Instructions for the task: Find the line containing "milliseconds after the" in the listing below. Repeat it exactly, along with each following line up to and including the one containing "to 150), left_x".

Exercise data:

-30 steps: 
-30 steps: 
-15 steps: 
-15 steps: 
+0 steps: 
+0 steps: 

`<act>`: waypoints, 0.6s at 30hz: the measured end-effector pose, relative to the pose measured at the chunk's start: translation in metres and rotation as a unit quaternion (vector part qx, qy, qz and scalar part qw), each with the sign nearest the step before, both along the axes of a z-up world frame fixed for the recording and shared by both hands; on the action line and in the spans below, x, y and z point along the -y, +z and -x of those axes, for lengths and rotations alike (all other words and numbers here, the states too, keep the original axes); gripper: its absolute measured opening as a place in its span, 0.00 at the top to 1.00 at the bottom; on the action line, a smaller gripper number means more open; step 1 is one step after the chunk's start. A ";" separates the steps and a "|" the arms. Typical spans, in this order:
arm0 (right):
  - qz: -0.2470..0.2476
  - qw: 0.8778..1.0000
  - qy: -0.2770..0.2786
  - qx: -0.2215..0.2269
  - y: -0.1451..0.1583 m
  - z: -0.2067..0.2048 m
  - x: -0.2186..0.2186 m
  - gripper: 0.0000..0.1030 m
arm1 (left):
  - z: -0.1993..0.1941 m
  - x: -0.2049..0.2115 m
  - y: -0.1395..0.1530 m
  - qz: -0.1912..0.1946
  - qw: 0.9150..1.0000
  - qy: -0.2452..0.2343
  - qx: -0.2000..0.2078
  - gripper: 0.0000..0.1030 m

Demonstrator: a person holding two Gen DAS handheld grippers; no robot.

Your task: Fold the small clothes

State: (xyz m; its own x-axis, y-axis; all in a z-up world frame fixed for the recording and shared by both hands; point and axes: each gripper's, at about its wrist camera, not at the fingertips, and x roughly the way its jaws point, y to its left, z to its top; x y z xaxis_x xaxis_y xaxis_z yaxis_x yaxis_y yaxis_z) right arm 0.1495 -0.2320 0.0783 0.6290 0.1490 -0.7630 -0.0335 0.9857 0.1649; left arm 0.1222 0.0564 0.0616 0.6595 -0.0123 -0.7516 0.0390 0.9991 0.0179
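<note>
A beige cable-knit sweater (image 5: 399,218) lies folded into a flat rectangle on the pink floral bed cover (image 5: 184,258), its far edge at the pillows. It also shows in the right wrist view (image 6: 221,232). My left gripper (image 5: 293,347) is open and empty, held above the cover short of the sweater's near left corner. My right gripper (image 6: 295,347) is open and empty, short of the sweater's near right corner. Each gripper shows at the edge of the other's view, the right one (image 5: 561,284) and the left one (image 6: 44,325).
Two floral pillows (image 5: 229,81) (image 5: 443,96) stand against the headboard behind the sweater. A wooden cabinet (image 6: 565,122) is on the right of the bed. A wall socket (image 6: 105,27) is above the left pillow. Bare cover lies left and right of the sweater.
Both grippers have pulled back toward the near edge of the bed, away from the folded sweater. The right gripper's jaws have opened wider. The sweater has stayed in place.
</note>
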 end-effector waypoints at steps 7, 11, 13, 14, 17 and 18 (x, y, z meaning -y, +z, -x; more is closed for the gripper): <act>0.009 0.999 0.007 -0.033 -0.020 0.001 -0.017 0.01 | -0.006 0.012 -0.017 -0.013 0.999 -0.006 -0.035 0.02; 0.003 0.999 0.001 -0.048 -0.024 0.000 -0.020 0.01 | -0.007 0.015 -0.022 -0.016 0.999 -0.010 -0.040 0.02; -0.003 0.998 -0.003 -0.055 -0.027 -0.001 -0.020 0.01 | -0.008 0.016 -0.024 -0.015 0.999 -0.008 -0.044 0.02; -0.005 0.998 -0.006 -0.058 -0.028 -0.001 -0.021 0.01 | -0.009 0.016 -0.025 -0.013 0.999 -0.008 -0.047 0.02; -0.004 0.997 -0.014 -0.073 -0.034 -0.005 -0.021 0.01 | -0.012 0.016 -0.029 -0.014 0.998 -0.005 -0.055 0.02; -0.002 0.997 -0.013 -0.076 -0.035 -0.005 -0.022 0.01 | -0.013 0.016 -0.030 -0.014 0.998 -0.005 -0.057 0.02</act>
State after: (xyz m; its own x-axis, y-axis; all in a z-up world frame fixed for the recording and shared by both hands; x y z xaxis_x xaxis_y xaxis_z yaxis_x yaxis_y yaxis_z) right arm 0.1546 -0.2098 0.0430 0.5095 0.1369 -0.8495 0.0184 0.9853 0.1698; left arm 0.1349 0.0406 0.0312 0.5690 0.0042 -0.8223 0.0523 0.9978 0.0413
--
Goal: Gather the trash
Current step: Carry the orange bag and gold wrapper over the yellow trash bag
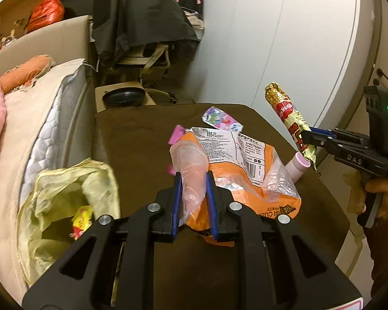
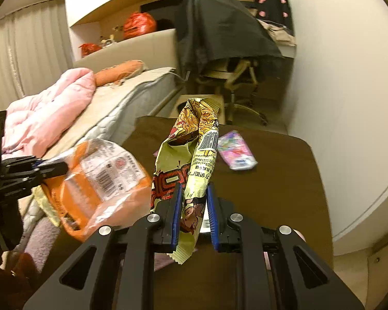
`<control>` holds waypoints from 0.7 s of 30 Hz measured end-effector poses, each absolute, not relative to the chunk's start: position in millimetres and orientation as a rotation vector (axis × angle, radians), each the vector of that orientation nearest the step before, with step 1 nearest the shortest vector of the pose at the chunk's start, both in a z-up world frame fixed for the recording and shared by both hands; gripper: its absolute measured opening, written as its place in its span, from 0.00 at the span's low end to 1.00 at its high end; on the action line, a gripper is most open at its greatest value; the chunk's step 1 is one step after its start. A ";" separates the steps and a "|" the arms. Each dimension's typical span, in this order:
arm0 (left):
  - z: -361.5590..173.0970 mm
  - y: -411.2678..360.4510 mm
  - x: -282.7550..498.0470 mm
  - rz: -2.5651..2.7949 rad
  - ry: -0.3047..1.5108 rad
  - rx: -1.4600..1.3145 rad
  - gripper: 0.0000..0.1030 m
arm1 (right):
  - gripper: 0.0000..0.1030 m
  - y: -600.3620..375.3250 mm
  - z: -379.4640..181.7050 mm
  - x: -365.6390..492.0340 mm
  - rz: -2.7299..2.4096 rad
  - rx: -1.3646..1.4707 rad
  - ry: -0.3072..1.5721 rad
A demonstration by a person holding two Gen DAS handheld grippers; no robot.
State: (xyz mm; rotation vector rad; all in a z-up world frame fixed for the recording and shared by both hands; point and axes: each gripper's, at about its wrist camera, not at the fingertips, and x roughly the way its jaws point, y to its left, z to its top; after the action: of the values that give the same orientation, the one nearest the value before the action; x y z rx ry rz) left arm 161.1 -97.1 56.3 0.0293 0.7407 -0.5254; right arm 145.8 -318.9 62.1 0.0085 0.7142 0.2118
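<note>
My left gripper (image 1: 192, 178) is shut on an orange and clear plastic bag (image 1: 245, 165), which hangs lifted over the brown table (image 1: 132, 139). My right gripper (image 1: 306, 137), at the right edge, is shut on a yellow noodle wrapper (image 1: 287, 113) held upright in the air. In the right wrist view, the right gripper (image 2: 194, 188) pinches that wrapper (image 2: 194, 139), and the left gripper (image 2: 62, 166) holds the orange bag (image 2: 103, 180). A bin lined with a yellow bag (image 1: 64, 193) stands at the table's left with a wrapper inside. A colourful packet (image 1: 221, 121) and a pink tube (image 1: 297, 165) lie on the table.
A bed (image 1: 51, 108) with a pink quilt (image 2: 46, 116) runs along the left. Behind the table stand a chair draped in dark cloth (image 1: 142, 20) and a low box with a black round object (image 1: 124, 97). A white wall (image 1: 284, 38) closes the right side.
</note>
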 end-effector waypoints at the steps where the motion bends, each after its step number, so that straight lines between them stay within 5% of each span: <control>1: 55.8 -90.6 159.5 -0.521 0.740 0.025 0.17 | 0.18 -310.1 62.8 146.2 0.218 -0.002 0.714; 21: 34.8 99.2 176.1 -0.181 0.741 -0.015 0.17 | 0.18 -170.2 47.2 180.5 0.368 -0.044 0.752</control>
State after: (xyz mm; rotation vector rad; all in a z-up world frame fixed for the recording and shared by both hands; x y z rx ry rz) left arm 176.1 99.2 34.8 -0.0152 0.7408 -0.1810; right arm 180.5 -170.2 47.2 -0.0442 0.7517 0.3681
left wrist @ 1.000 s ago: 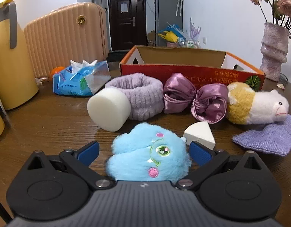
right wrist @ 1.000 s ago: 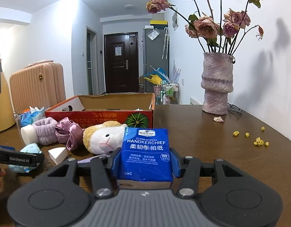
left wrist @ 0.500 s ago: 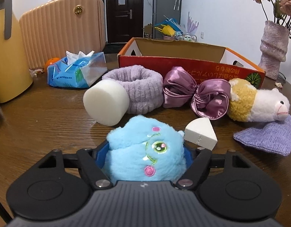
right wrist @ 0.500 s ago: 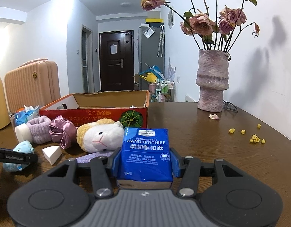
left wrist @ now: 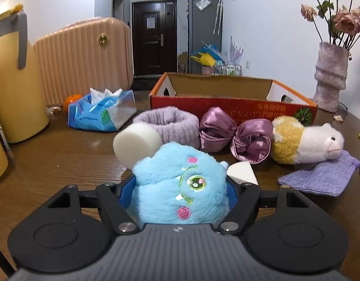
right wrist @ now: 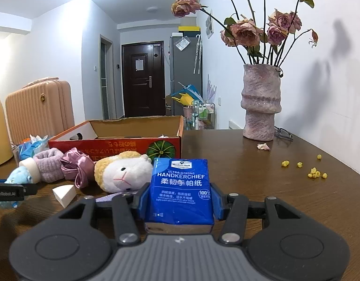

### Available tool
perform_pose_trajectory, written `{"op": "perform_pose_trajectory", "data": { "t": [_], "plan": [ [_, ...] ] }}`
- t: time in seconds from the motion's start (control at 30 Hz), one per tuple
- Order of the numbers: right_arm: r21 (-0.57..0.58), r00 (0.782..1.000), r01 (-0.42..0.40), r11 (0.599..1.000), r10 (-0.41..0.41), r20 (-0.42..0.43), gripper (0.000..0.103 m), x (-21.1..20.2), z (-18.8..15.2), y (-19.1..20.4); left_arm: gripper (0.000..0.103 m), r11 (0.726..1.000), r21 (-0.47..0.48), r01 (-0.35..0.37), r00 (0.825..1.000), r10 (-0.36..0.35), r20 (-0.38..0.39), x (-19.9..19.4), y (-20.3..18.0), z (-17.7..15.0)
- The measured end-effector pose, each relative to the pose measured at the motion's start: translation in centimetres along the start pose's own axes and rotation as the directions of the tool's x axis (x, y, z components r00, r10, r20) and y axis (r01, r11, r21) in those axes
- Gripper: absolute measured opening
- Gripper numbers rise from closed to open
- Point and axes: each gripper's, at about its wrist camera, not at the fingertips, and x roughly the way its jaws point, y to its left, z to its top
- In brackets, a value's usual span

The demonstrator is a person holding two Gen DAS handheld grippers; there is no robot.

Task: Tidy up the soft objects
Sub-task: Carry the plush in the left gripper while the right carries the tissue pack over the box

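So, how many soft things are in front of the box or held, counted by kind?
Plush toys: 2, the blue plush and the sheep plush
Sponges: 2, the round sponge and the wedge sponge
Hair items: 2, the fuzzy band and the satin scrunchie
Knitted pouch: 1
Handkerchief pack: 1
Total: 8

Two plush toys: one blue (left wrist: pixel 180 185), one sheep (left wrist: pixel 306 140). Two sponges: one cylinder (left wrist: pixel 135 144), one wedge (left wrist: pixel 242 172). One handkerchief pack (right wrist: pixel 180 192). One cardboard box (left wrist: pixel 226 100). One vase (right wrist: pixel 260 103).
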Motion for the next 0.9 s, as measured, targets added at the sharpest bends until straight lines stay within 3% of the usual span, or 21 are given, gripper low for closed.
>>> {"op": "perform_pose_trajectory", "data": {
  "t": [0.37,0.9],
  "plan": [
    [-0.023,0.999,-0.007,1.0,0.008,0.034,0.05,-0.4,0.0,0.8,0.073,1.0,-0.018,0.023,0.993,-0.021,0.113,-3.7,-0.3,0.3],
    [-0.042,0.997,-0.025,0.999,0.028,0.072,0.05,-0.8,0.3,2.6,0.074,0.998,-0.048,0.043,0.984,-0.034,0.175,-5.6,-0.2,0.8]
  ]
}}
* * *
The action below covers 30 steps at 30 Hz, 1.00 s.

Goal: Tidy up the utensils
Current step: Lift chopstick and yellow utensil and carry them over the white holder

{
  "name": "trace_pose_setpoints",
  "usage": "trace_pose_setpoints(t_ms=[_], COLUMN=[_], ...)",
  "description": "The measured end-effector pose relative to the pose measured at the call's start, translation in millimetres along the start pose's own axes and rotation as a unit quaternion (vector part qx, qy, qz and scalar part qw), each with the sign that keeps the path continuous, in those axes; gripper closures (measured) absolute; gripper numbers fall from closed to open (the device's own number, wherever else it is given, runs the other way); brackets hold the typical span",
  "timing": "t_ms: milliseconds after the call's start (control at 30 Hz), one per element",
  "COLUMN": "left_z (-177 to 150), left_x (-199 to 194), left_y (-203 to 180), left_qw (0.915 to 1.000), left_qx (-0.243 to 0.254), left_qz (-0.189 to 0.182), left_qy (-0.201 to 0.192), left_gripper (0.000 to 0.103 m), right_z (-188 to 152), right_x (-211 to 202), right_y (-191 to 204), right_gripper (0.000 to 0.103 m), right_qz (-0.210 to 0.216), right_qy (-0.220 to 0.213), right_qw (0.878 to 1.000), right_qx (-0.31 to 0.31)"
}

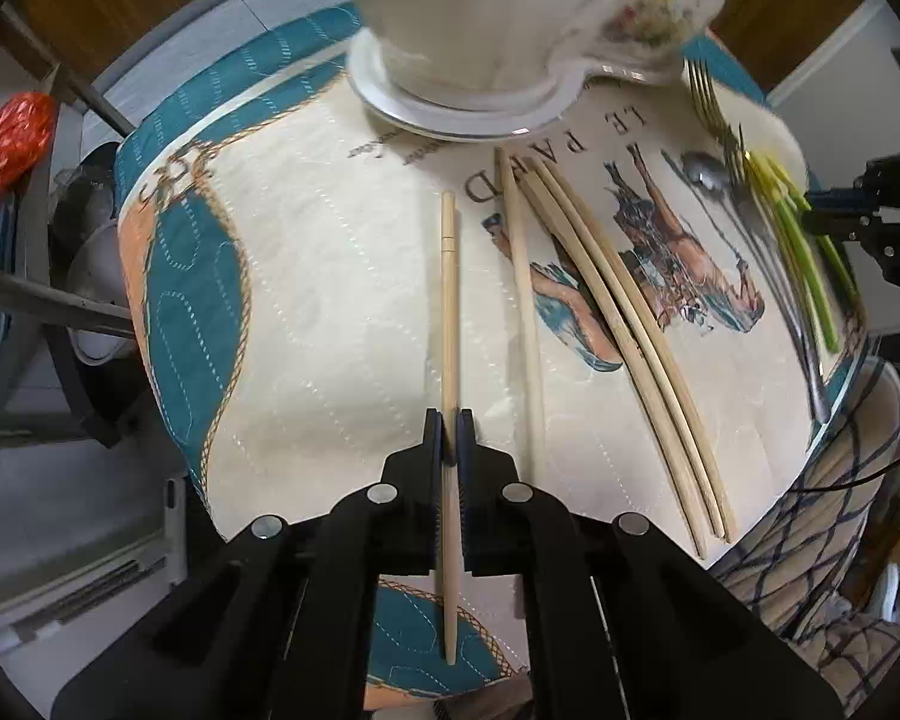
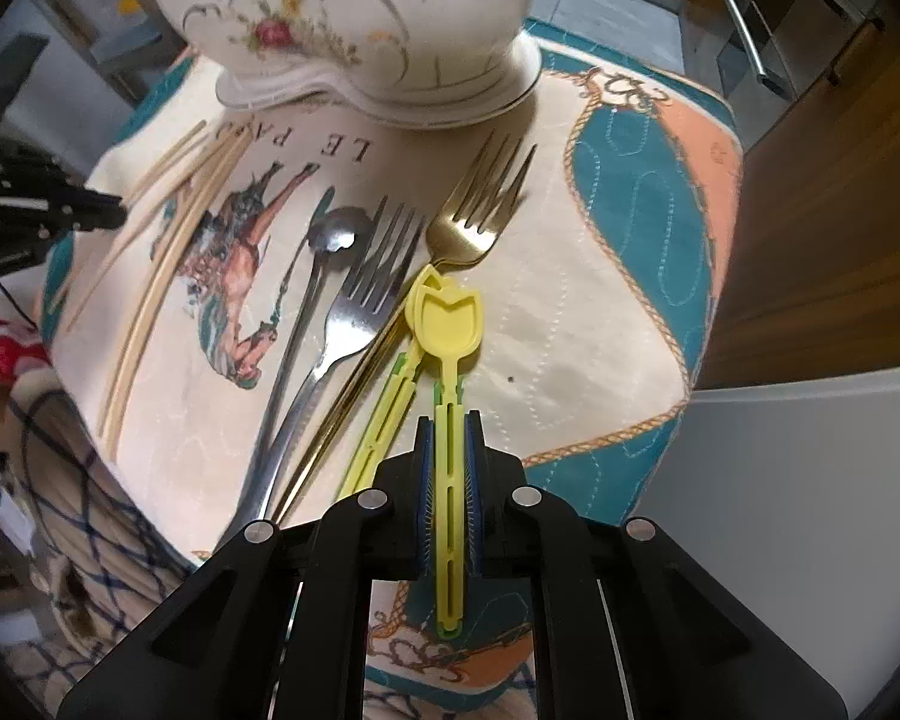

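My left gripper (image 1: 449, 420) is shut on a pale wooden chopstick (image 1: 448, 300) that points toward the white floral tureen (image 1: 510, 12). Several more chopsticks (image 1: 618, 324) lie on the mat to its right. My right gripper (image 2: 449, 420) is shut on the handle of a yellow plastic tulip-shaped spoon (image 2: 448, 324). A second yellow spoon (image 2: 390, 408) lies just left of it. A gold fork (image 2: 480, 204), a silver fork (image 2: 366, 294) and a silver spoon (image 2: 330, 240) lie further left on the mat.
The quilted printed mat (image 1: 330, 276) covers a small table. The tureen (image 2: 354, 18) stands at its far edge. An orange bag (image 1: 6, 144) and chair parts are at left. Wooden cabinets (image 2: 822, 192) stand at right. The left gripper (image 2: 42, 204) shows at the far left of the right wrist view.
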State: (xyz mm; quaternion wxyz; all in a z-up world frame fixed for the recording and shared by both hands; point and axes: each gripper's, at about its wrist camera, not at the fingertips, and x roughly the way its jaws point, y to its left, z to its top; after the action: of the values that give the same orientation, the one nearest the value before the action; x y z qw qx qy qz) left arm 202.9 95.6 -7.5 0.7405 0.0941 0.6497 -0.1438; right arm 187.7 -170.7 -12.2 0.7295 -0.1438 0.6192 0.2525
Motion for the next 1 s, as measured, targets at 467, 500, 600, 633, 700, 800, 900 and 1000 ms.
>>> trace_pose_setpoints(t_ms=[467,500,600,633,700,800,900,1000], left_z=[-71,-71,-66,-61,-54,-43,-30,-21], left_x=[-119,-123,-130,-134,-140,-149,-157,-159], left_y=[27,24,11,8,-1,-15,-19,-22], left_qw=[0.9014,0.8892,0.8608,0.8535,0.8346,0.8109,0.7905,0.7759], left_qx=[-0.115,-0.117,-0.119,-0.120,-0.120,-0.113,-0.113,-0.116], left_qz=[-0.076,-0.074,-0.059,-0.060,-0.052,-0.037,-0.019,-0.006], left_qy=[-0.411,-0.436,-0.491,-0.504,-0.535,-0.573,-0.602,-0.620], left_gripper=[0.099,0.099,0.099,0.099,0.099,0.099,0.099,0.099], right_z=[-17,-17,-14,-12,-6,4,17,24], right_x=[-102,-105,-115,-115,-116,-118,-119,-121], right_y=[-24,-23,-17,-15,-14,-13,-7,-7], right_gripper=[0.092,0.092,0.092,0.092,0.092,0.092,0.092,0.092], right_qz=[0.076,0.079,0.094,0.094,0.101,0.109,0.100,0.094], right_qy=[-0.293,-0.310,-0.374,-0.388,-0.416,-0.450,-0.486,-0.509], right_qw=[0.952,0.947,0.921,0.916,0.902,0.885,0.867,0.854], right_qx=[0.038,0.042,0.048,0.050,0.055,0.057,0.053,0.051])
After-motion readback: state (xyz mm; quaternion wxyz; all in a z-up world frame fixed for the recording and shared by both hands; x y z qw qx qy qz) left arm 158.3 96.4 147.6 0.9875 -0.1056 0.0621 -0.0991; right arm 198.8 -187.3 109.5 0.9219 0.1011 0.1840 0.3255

Answer box:
  "timing": "t_ms: milliseconds after the call's start (control at 30 Hz), one per element",
  "COLUMN": "left_z (-177 to 150), left_x (-199 to 194), left_y (-203 to 180), left_qw (0.915 to 1.000), left_qx (-0.243 to 0.254), left_qz (-0.189 to 0.182), left_qy (-0.201 to 0.192), left_gripper (0.000 to 0.103 m), right_z (-188 to 152), right_x (-211 to 202), right_y (-191 to 204), right_gripper (0.000 to 0.103 m), right_qz (-0.210 to 0.216), right_qy (-0.220 to 0.213), right_qw (0.878 to 1.000), right_qx (-0.31 to 0.31)"

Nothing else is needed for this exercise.